The Riksbank's interest rate path points toward a cut in early 2027, but much can happen before then:

Risk Factors

  • Middle East: An escalation of the conflict could force interest rate hikes
  • Global economy: Weaker than expected global growth could counteract rate hikes
  • Inflation: If inflation suddenly rises, the Riksbank may be forced to act

Market Expectations

Financial markets are pricing in an interest rate cut during the first quarter of 2027, which means the Riksbank has a fairly large buffer to work with.

"The Riksbank has room to wait and see the development, which gives them flexibility to handle unexpected shocks," says [market analyst].

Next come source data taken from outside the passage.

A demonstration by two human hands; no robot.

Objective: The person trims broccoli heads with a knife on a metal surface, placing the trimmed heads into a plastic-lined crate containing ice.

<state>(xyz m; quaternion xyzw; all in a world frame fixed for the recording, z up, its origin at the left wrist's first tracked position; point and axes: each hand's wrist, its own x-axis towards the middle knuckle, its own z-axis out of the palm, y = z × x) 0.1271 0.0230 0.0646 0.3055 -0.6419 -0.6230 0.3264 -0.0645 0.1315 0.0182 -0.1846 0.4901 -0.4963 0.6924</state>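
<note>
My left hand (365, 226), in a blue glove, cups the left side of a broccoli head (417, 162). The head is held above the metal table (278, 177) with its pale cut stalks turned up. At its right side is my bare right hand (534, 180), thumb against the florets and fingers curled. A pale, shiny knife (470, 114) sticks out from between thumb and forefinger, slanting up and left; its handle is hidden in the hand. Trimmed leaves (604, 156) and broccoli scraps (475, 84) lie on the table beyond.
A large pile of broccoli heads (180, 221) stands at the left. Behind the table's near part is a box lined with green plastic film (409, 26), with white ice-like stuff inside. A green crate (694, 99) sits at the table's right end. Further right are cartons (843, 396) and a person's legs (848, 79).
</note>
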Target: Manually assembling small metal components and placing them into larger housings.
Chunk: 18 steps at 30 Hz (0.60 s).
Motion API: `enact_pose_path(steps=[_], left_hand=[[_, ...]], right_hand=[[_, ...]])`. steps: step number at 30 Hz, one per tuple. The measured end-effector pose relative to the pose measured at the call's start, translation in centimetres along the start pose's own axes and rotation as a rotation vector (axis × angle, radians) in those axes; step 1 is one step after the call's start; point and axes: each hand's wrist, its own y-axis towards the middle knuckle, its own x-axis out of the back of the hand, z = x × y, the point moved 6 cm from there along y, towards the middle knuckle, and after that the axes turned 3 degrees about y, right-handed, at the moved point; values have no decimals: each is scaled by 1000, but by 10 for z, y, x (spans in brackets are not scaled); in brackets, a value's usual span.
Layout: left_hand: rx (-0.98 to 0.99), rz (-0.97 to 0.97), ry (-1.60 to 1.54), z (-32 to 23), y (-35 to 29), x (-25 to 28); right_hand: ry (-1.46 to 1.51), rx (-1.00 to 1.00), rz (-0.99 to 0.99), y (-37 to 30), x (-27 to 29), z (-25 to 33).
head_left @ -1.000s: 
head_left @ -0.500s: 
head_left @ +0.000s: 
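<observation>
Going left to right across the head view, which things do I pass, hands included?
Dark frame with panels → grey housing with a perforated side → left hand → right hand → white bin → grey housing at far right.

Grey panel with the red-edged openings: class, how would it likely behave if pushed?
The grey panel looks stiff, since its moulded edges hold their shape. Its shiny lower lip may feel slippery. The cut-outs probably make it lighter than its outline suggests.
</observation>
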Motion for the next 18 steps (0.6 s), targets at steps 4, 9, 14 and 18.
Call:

Consequences for the Payments Industry

Swish and E-commerce

The interest rate level directly affects the Swedish payments market:

  • Swish: Low interest rates lead to increased purchasing power and thus increased Swish usage
  • E-commerce: Low interest rates stimulate consumption, which benefits e-commerce and card payments
  • Klarna: Interest costs affect margins in the Fair Finance business

Bank Position

Swedish banks face a challenge with low interest rates:

  • Net margins on mortgages are pressured
  • Cost of deposits increases
  • Banks are forced to seek new revenue sources

Conclusion: Interest Rate Path as Indicator

The Riksbank's decision is a clear indicator that the Swedish economy is in a transition phase. With an unchanged interest rate now and expectations of cuts during 2027, this signals that the Riksbank sees a transition from an inflation period to a period of stable growth.

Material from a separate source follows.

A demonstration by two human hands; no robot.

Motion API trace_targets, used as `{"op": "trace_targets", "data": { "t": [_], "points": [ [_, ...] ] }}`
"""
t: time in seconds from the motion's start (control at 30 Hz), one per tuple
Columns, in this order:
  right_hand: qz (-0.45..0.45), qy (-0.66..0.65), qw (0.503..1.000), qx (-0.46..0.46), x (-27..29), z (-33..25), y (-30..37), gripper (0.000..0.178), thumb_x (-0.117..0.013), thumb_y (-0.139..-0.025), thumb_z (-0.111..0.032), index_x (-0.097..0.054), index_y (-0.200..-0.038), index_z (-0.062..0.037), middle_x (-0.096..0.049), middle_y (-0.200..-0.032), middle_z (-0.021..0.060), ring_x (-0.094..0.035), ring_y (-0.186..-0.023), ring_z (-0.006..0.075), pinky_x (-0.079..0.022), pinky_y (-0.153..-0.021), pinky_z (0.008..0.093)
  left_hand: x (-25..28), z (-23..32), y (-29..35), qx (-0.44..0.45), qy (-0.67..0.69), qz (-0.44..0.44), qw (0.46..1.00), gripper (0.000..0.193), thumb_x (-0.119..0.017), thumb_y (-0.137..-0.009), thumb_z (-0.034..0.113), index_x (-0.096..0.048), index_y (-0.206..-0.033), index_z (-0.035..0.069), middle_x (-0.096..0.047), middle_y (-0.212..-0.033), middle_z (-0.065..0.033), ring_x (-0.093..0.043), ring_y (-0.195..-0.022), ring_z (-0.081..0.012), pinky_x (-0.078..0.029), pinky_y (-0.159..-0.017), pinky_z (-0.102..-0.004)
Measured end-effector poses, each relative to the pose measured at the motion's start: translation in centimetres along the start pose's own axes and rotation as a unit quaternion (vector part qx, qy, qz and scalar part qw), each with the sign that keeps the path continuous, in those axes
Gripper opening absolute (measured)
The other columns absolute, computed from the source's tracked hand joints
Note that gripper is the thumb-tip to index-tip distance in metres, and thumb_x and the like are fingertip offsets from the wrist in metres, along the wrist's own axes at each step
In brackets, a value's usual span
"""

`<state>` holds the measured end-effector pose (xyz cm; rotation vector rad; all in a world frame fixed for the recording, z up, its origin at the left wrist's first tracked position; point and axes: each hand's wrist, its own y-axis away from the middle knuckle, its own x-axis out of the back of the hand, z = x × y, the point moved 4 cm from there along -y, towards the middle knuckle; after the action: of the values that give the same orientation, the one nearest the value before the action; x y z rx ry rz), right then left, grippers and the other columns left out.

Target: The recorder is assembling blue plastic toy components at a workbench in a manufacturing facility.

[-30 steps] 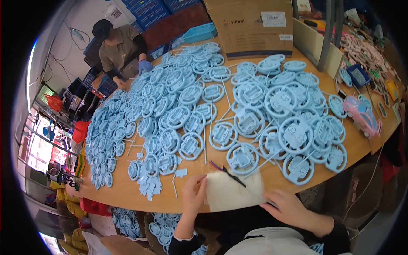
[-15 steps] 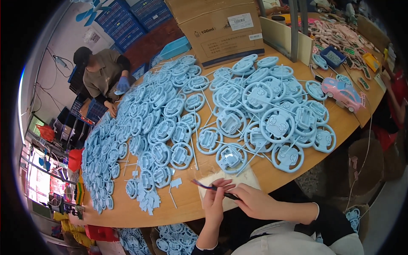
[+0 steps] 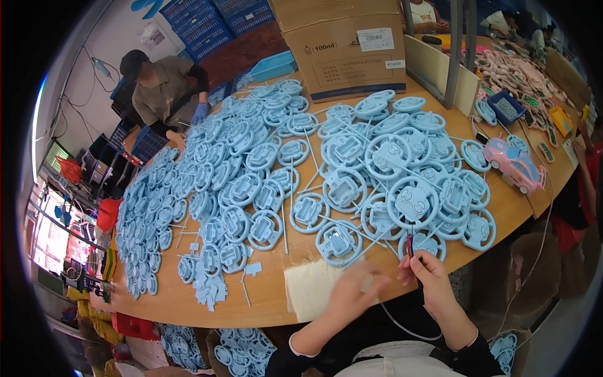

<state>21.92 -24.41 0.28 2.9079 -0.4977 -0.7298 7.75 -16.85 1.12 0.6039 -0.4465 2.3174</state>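
My right hand [image 3: 427, 276] pinches a thin, dark, wire-like piece [image 3: 410, 245] with red and blue along it, pointing up toward the pile. Its exact kind is too small to make out. Left of it, my left hand [image 3: 358, 292] is blurred by motion, fingers apart and nothing visible in them. It hovers over a cream-coloured pad [image 3: 308, 292] at the table's near edge. Just beyond both hands lie light-blue plastic steering-wheel-shaped parts [image 3: 411, 201], heaped up, some with thin blue sticks between them.
More blue wheel parts [image 3: 232, 182] cover the table's left side, with flat blue scraps [image 3: 210, 286] nearby. A cardboard box [image 3: 342, 50] stands at the back. A pink toy car [image 3: 514, 164] and a blue bin [image 3: 505, 108] sit at right. Another person [image 3: 166, 94] works at far left.
My hands have come apart. The right hand has moved right and up with the dark piece, now upright. The left hand has let go of it. The view has shifted slightly.
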Motion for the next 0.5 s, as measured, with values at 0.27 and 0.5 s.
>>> {"op": "trace_targets", "data": {
  "t": [0.27, 0.5],
  "points": [
    [-0.094, 0.029, 0.994, -0.053, -3.5, 5.3, -4.3, 0.015, -0.048, -0.089, -0.019, -0.053, -0.088, -0.0046, -0.053, -0.097, 0.003, -0.048, -0.088, 0.0084, -0.038, -0.083, 0.0233, 5.5, -8.6, -3.2, 0.097, -0.139, 0.133, 0.976, 0.051, -0.07, -0.069, 0.027, -0.049, -0.103, -0.005, -0.051, -0.097, -0.0189, -0.052, -0.08, -0.0286, -0.042, -0.069, -0.0353],
    [-0.053, 0.025, 0.992, -0.114, -3.2, 5.8, -4.6, 0.017, -0.046, -0.09, -0.019, -0.053, -0.089, -0.0034, -0.053, -0.087, 0.0018, -0.05, -0.088, 0.0093, -0.039, -0.084, 0.0235, 4.9, -9.7, -2.5, 0.206, 0.216, 0.162, 0.941, 0.039, -0.071, -0.069, 0.012, -0.048, -0.099, 0.001, -0.051, -0.086, -0.0031, -0.052, -0.074, -0.0096, -0.043, -0.06, -0.0207]
  ]
}}
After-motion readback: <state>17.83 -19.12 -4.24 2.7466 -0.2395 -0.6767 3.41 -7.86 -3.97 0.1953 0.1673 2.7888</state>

"For the payments industry, this means a period of adjustment to normal interest rate levels after a long period of extremely low interest rates," concludes [expert]. "It will be interesting to see how the operators adapt their business models."


Article based on the Riksbank's press release on May 19, 2026, SCB's BNE calculation and Conjoncturinstitutet's business cycle forecast.